When we develop our strains, in order to help more people with depression solve the problems they have with diseases, we are as commercialized as possible and can be manufactured in factories on a large scale. As a result of the above philosophy of this project, the strains we designed have been affected from engineering design to future expansion marketing.We have strategies in place to target users, improve the user experience, secure projects, and how to make projects more accessible in the real world.

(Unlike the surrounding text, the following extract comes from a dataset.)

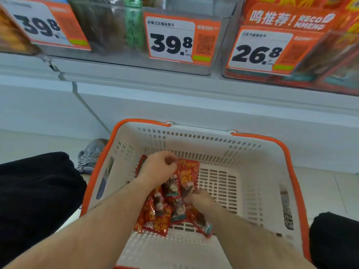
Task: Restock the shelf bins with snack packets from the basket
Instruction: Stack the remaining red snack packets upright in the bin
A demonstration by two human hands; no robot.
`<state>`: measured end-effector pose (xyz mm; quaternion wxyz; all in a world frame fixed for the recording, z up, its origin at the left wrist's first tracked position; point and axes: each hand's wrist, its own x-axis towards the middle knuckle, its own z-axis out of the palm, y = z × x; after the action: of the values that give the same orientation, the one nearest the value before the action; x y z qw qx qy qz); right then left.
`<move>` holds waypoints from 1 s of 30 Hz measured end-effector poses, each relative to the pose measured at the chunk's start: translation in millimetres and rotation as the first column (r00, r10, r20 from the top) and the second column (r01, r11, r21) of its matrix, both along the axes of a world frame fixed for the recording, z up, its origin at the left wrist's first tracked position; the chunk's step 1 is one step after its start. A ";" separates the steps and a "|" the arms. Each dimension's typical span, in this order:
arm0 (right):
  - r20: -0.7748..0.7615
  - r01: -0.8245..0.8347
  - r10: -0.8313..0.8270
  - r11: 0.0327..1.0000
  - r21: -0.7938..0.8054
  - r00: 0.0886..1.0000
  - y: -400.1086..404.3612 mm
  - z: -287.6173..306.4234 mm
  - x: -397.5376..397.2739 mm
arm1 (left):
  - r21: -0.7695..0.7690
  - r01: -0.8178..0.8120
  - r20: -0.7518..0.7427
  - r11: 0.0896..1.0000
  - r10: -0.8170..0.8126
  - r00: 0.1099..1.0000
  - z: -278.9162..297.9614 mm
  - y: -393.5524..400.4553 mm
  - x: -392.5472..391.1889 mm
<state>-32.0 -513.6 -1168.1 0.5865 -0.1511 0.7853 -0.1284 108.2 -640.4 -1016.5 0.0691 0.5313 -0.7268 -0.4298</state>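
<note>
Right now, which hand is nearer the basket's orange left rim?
Left. The left hand sits over the red snack packets toward the left side of the basket, closer to the orange left rim. The right hand is farther right, near the basket's middle.

White slatted basket with orange rim, sitting on the floor below the shelf, tilted slightly toward 11 o'clock. Red snack packets heaped on its floor toward 9 o'clock, overlapping at mixed angles, some with clear windows showing dark contents; one packet held up on end at the pile's 12 o'clock edge, yellow print facing up. Clear shelf bins at 12 o'clock: middle bin holding dark and green packets, right bin stocked with red and orange packs.
</note>
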 end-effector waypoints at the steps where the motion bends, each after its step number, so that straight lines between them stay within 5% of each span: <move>1: -0.009 0.013 -0.013 1.000 -0.007 1.000 1.3 -6.2 -2.7 | 0.002 -0.001 0.003 1.000 0.001 1.000 -0.5 -1.0 -0.4; 6: -0.263 -0.149 0.121 0.985 -0.088 0.957 -4.6 72.8 -19.1 | 0.040 -0.004 0.026 0.999 0.003 1.000 -2.6 -0.5 -2.4; 9: -0.461 -0.359 0.310 0.933 -0.019 0.831 -9.0 100.7 -40.9 | 0.041 0.017 0.039 0.999 -0.019 0.999 1.4 4.0 -8.8; 14: -0.541 -0.526 0.444 0.850 0.004 0.714 -16.2 173.6 -71.2 | 0.148 -0.013 -0.022 0.989 0.017 1.000 14.8 14.6 -23.9; 17: -0.568 -0.629 0.488 0.774 -0.070 0.663 -16.4 218.7 -85.6 | 0.374 -0.123 -0.107 0.919 0.174 0.979 30.7 21.6 -34.6; 21: -0.650 -0.615 0.318 0.731 -0.296 0.690 -16.0 274.6 -94.2 | 0.736 -0.149 -0.296 0.660 0.512 0.806 51.7 29.7 -53.6; 25: -0.657 -0.560 0.182 0.710 -0.426 0.731 -14.5 313.5 -96.0 | 0.846 0.022 -0.447 0.533 0.686 0.574 82.6 49.5 -75.2; 28: -0.677 -0.603 0.182 0.653 -0.459 0.713 -15.2 344.5 -96.1 | 0.774 0.122 -0.595 0.621 0.648 0.475 110.3 59.0 -87.0; 30: -0.721 -0.666 0.203 0.600 -0.443 0.663 -15.5 368.7 -97.8 | 0.661 0.013 -0.640 0.750 0.555 0.531 129.8 58.6 -88.5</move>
<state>-129.8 -529.1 -799.4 0.2188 -0.5846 0.7571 -0.1929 19.7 -581.8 -886.7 0.2925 0.3807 -0.3404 -0.8085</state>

  Since the team designed a synthetic biological strain based on the production of 5-HTP and GABA based on E. coli Nissle1917, this strain can be very good at reducing fear, anxiety and stress, good sleep quality, lowering blood pressure, improving patient mood, improving sleep quality, and relieving pain. As health care products for the general public, probiotics should not only be limited to the fixed depressed patients, but should be widely available to the general public. The strains developed by our team can be used not only for patients suffering from mild to moderate depression, epigliasis, loss of appetite, easy sighing, insomnia and many dreams, but also for people who live in a high-pressure and fast-paced lifestyle for a long time, office workers and students, etc.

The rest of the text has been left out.